Strategic implications for EssilorLuxottica and the Italian family business

succession landscape


Leonardo Maria's 37.5% controlling stake in Delfin Sarl carries far-reaching consequences for EssilorLuxottica's corporate governance. A clearer, unified ownership structure at the holdco level reduces the risk of shareholder deadlock and may improve the group's capacity to pursue large-scale mergers, acquisitions, or capital allocation decisions with greater speed and conviction.

EssilorLuxottica's market position post-deal


EssilorLuxottica commands a dominant position in the global eyewear market, with a portfolio spanning prescription lenses, premium sunglasses, and optical retail.
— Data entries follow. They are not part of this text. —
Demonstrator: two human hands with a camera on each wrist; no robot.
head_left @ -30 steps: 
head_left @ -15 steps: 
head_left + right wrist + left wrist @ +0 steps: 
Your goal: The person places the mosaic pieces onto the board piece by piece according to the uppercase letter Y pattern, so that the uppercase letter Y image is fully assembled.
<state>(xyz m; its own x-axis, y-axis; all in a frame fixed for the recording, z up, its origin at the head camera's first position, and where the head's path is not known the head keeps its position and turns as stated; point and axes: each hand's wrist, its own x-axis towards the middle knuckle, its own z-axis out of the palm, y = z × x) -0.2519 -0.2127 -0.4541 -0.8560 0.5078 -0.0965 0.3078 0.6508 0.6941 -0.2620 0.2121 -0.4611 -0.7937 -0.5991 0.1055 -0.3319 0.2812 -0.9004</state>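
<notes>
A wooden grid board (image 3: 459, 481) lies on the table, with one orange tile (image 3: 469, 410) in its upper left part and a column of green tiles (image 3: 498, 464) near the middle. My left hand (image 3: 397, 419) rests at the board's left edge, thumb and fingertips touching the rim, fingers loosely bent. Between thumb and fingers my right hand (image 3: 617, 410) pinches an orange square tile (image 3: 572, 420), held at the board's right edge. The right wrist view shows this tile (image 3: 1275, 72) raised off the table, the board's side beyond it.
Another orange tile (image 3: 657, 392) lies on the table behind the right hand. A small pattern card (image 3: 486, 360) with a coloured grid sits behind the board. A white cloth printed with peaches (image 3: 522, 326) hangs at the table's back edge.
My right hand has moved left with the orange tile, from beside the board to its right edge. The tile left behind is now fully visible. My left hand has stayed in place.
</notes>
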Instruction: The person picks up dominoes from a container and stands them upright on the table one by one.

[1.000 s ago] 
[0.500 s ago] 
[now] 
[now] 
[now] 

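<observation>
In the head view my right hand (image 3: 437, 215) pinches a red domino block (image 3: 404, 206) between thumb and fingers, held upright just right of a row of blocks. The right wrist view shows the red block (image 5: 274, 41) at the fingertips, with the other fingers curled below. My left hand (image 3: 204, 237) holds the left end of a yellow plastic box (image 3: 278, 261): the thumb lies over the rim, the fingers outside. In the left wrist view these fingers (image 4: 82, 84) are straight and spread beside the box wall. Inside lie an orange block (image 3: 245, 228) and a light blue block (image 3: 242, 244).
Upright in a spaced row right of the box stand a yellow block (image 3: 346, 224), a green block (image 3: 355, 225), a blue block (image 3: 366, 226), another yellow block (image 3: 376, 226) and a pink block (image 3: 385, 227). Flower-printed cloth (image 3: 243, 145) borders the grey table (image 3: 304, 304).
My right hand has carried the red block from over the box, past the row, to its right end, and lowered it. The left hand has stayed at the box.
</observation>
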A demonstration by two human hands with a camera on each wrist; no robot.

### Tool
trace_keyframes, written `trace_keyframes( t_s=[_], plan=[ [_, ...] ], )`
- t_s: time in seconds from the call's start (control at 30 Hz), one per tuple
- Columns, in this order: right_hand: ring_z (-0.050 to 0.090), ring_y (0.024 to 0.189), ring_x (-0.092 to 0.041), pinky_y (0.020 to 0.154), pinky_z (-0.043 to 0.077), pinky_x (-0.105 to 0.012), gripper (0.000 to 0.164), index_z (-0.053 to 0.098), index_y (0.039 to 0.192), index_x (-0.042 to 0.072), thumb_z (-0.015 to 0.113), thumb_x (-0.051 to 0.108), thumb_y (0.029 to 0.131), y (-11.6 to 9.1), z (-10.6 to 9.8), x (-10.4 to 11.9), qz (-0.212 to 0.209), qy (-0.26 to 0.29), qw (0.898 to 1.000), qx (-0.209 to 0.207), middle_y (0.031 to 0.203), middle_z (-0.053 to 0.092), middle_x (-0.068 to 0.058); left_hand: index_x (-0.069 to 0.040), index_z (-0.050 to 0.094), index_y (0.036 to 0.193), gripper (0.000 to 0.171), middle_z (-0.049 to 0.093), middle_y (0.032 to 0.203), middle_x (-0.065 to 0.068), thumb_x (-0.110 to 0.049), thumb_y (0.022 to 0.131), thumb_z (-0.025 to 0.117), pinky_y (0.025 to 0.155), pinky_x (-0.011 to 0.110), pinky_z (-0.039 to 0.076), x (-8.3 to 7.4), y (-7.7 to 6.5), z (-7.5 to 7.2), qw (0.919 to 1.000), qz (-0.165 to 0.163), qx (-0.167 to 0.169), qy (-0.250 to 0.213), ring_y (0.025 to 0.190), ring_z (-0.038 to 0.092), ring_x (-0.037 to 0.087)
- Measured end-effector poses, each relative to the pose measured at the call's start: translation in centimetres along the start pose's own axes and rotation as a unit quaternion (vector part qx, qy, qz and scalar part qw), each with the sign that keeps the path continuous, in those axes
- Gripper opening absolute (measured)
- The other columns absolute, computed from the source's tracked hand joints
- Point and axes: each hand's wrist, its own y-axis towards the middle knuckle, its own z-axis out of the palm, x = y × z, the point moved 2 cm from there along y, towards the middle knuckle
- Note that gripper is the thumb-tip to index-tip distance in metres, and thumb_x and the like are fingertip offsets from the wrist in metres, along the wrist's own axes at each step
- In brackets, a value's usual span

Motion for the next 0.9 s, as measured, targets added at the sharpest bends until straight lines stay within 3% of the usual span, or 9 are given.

The group's partnership with Meta on the Ray-Ban Meta smart glasses line — commercially expanding in 2026 — underlines the strategic bets being placed on the intersection of fashion and technology. A single, empowered controlling shareholder is better positioned to drive long-term investment decisions in such capital-intensive, innovation-dependent verticals. Relations with Essilor's French legacy investor base, which retains representation at the EssilorLuxottica board level, will be a key governance variable to monitor.


Precedent for Italian family business succession


The Del Vecchio siblings buyout sits within a growing European trend in which next-generation heirs deploy structured debt financing to consolidate family holdco control rather than fragmenting ownership through IPOs or inviting external private equity. Italy's industrial dynasties — from fashion to infrastructure — have long wrestled with multi-heir succession complexity. This transaction, among the largest intra-family deals in European private equity history, may serve as a template for how concentrated family control can be preserved across generations without relinquishing ownership to outside capital.